DATASET EXCERPT:
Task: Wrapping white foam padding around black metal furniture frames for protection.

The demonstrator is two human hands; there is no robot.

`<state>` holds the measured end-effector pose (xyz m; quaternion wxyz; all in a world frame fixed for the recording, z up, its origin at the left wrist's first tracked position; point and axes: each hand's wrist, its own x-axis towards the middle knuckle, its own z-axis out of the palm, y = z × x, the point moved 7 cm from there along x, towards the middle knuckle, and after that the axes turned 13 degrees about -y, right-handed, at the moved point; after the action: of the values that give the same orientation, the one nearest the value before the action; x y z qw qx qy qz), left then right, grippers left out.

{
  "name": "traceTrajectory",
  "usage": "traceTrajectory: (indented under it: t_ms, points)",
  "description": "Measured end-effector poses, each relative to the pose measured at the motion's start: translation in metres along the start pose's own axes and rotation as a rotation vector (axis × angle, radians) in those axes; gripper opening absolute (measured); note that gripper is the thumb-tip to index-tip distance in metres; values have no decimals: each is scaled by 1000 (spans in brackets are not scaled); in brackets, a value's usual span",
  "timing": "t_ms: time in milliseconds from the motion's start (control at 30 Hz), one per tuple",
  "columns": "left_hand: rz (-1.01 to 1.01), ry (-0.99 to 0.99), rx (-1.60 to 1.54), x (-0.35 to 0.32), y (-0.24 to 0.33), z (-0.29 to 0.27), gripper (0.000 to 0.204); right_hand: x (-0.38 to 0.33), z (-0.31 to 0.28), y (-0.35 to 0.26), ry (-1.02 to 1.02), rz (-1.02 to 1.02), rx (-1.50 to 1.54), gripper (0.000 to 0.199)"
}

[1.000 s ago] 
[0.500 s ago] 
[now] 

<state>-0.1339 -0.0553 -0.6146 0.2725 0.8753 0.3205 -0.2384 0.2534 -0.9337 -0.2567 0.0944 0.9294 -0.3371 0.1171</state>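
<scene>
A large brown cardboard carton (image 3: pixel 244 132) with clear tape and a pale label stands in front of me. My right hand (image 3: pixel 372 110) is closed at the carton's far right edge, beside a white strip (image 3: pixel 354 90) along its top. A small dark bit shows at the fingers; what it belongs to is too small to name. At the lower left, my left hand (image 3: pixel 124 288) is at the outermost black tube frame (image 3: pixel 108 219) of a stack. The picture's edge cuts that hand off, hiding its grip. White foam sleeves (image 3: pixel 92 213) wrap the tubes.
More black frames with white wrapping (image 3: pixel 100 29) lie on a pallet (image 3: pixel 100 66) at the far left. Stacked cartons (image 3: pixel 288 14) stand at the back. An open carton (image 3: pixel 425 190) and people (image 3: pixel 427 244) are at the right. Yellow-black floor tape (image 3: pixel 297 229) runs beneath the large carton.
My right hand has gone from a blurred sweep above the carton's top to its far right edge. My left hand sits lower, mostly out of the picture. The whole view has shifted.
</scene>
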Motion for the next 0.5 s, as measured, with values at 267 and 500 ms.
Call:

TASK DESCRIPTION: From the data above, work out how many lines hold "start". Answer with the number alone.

RESULT FOR THIS EXERCISE: 2